Work order:
In the material below, find the line with "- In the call" and the line with "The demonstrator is", then output those two lines and every line between them, exactly.

Given material:
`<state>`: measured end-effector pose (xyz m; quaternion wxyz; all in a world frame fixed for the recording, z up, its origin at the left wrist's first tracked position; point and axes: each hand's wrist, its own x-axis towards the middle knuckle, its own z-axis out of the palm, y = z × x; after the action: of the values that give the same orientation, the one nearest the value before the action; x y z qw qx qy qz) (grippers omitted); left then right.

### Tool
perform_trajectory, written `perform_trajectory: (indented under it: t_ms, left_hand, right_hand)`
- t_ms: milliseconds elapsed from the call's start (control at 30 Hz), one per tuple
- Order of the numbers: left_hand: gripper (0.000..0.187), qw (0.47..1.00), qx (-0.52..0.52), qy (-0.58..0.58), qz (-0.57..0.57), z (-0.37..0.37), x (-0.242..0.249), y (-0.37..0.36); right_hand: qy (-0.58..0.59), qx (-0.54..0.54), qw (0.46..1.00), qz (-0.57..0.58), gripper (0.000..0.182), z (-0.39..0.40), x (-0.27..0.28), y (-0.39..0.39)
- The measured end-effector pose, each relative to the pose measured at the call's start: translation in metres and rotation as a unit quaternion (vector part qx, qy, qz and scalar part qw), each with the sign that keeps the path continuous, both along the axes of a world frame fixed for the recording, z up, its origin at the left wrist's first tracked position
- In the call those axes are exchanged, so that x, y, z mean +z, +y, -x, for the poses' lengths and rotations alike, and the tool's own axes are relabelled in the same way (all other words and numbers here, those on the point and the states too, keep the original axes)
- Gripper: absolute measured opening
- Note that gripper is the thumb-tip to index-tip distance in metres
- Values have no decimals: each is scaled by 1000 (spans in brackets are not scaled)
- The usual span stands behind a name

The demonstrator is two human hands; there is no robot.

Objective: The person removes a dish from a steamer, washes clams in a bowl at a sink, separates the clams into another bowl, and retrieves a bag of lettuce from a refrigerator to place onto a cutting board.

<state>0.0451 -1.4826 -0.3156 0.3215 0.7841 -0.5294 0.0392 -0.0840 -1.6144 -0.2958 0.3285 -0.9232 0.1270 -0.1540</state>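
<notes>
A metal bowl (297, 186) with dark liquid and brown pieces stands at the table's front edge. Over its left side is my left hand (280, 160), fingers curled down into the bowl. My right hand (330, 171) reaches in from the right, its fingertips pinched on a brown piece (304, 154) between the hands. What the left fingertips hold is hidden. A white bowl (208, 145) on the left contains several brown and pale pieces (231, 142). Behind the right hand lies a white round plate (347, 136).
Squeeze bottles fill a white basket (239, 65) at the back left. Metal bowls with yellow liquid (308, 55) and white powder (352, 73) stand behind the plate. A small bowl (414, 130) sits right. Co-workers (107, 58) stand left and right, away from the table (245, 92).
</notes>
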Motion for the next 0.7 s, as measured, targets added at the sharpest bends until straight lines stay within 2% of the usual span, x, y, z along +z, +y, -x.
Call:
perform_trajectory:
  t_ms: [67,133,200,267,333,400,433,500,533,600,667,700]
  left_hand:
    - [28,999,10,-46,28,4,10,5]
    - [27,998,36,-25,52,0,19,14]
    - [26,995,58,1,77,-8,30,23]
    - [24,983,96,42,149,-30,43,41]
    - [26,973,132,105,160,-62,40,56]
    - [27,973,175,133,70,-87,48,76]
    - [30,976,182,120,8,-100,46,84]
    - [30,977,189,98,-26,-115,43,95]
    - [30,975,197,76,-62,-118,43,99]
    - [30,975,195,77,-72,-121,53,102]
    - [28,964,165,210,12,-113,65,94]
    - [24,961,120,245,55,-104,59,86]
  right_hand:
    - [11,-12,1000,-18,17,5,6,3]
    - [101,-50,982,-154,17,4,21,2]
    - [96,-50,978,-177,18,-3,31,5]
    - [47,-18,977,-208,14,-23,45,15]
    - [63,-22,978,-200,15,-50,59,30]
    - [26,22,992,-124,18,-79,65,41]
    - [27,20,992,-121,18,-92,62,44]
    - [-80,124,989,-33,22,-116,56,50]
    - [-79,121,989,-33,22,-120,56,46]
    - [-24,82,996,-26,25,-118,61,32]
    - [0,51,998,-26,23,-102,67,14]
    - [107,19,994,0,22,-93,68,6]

Solved problem:
- In the call those axes are exchanged, so that x, y, z mean +z, +y, -x, for the poses' lengths and rotations alike, and the tool's own axes are relabelled in the same way (all other words and numbers here, those on the point and the states too, keep the original axes)
- Gripper: absolute measured opening
- Note that gripper is the thumb-tip to index-tip distance in metres
- Values have no decimals: each is scaled by 1000 (spans in brackets are not scaled)
- The usual span stands behind a name

The demonstrator is two human hands; there is no robot.

For this exercise, nothing further remains.